Here & Now host Robin Young’s nephew is a close friend and former classmate of Dzhokhar’s. Both attended Cambridge Rindge and Latin School, a public high school in Cambridge, Mass. High school classmates described Dzhokhar as an excellent student and athlete, and in 2011, he was one of 45 students to receive a $2,500 scholarship from the City of Cambridge. “This is nothing that we’d even expect,” Young’s nephew said.

A Twitter account under the name Dzhokhar Tsarnaev shows a feed of typical teenage banter, but tweets from the last week are now being  parsed for extra meaning. Two hours after the bombing, the account holder tweeted, “Ain’t no love in the heart of the city, stay safe people.” A day later, the tweeter wrote: “I’m a stress-free kind of guy.”

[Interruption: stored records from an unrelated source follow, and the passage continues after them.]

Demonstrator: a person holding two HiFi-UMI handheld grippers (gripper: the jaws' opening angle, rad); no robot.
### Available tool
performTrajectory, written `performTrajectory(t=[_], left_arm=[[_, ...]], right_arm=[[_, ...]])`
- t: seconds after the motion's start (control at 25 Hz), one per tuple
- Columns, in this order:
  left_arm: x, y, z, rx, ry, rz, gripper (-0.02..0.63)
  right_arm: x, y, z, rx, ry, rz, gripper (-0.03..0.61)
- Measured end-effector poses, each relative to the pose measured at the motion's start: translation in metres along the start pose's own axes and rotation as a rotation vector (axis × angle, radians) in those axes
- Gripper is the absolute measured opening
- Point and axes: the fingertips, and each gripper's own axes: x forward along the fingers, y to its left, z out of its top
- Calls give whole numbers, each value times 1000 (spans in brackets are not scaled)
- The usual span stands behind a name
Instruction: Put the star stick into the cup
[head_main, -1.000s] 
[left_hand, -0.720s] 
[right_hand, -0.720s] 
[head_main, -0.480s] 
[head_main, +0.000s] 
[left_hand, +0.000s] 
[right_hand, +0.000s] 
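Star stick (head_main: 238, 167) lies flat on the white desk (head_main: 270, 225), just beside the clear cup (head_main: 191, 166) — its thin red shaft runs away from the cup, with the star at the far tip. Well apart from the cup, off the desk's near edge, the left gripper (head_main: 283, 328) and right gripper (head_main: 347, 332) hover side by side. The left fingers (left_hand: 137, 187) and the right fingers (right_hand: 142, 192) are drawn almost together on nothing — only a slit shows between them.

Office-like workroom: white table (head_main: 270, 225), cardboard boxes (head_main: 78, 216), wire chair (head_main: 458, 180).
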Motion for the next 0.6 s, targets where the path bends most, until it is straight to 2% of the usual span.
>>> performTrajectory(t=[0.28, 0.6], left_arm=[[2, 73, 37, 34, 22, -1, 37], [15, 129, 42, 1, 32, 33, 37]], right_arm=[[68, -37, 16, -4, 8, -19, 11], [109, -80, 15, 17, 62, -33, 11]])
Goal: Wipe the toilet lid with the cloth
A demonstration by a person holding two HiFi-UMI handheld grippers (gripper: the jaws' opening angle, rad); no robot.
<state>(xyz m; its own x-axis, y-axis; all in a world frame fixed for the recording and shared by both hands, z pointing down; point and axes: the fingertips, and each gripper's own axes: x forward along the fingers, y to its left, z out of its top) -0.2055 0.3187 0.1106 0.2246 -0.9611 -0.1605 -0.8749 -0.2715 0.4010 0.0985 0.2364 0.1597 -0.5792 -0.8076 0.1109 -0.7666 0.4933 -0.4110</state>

The brothers were born to a family with ties to Chechnya, which has been plagued by Islamic extremism stemming from two wars in which Chechnya sought to break away from Moscow. They lived near Boston and had been in the U.S. for about a decade, an uncle said.

“My son Tamerlan really got involved in religious politics, only five years ago,” said their mother Zubeidat Tsarnaeva in an interview with Reuters. “My son would never do this. It is a set-up.”